The steady flow of news announcing increased use of blockchain and cryptoassets indicates that the technology is entering its next phase of development -- out of the lab and into real-world applications.

Monday's example of HSBC reportedly making the world's first trade finance transaction is a good jumping off point. HSBC says it’s made the world's "first trade finance transaction using blockchain" by issuing a letter of credit for U.S. food and agriculture firm Cargill. The transaction used the Corda platform from a company called R3.

First, set aside the PR value -- even though HSBC claims this as a "first," it's probably not true. Daimler AG and Landesbank Baden-Württemberg (LBBW) last year said they used blockchain technology to execute a financial transaction. The companies used a blockchain origination, distribution, allocation, and execution of the Schuldschein loan agreement to the confirmation of repayment and of interest payments. And there are many other examples, setting aside the more nefarious transactions using Bitcoin.

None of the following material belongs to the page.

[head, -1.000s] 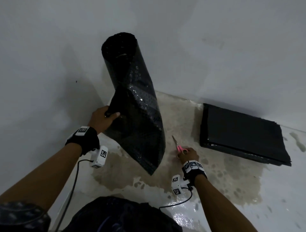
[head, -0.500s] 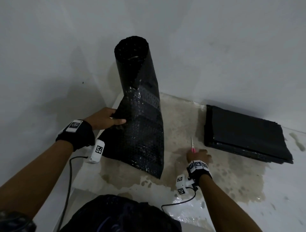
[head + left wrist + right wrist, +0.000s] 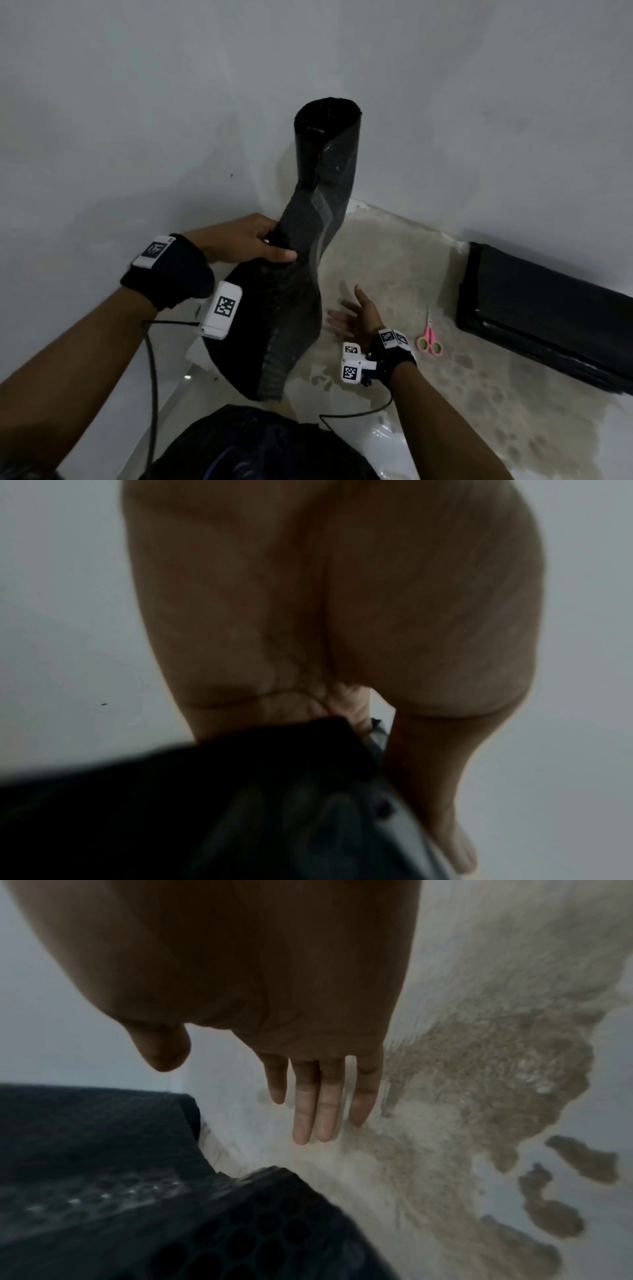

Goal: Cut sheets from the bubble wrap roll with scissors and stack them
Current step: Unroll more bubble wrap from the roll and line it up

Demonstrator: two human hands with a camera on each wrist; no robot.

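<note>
- Wrap point(image 3: 291, 308) hangs loose off the roll point(image 3: 329, 144), just left of the spread, empty right hand point(image 3: 356, 318).
- Left hand point(image 3: 239, 240) pinches its edge; unrolling step, likely.
- Scissors point(image 3: 429, 337) lie right of the roll; fetch them next.
- Stack point(image 3: 548, 318) beyond.

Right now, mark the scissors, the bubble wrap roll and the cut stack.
scissors point(image 3: 429, 340), head view, on the pink handles.
bubble wrap roll point(image 3: 337, 154), head view, on the upright rolled part.
cut stack point(image 3: 548, 308), head view, on the top sheet.
</note>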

But this week the HSBC deal got a lot of coverage. HSBC's move is important because it is a real-world financial transaction with two big names, using blockchain.

The point is not to haggle over who is "first" in the blockchain PR wars. These examples show that blockchain is gaining real-world acceptance in the finance markets, one of its most promising vertical markets. It's these vertical markets that will determine the success of blockchain.